■ **REQUIRED WORK**
Lines to restate from the data below: from the one containing "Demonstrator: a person" to the one containing "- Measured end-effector", both included. Give them again exactly, and only them.

Extracted records

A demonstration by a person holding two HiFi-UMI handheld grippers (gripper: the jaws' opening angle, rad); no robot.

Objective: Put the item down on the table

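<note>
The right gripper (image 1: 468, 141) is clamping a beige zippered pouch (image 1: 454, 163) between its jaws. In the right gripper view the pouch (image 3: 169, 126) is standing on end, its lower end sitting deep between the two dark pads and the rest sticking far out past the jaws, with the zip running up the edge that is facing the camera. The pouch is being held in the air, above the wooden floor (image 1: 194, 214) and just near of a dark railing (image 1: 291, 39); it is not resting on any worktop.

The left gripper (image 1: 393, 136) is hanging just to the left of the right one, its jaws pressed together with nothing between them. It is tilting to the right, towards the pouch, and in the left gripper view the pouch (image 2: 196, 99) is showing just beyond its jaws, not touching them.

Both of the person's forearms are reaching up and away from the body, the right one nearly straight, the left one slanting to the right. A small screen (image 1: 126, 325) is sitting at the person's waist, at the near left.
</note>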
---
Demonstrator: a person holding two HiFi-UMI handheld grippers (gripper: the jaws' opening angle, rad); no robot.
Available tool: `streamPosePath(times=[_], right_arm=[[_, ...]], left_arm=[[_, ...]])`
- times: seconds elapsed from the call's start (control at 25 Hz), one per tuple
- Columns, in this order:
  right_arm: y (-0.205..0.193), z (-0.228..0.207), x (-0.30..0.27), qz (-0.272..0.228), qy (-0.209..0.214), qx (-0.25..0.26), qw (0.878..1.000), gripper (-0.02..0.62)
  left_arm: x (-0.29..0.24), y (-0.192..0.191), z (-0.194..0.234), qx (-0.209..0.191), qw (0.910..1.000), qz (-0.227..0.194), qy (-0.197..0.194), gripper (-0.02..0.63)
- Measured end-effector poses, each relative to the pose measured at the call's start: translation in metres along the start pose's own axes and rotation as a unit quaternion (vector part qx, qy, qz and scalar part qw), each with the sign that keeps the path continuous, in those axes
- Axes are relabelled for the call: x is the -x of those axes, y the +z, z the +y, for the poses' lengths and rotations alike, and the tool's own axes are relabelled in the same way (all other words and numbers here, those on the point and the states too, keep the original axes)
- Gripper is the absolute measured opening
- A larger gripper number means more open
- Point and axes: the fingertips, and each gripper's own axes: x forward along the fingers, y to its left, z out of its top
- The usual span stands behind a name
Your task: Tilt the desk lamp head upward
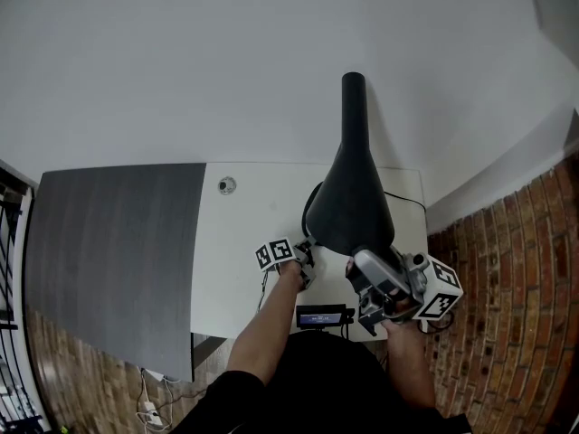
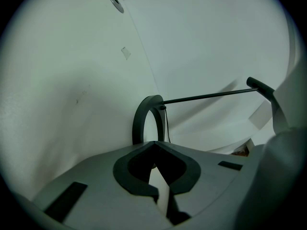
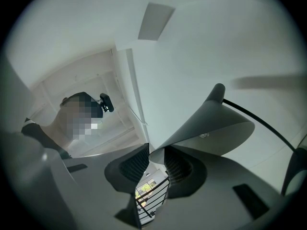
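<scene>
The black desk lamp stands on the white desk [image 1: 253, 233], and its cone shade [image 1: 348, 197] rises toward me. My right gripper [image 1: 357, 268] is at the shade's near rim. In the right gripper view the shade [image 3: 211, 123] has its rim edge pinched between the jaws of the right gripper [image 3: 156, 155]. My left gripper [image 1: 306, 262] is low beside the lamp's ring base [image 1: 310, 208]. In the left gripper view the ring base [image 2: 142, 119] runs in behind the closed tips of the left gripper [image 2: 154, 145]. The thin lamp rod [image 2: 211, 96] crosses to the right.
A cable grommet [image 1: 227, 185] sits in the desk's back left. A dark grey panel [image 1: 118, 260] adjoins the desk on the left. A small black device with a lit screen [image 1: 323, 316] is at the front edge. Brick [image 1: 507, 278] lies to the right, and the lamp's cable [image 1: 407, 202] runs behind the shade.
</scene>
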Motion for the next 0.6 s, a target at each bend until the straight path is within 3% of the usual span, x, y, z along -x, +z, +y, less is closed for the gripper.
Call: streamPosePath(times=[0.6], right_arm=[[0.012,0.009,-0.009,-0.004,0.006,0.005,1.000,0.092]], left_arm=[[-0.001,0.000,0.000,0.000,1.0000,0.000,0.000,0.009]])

■ **RESULT**
Demonstrator: a person holding two HiFi-UMI handheld grippers (gripper: the jaws' opening angle, rad); no robot.
Available tool: `streamPosePath(times=[_], right_arm=[[_, ...]], left_arm=[[_, ...]])`
- times: seconds elapsed from the call's start (control at 25 Hz), one per tuple
- Columns, in this order:
  right_arm: y (-0.205..0.193), z (-0.228..0.207), x (-0.30..0.27), qz (-0.272..0.228), qy (-0.209..0.214), qx (-0.25..0.26), qw (0.878..1.000), gripper (-0.02..0.62)
  left_arm: x (-0.29..0.24), y (-0.192..0.191), z (-0.194..0.234), qx (-0.209..0.191), qw (0.910..1.000), qz (-0.227..0.194), qy (-0.197..0.194), gripper (-0.02..0.63)
- Measured end-effector poses, each relative to the pose measured at the call's start: translation in metres along the start pose's own axes and rotation as a unit quaternion (vector part qx, qy, qz and scalar part qw), each with the sign that keeps the path continuous, in those axes

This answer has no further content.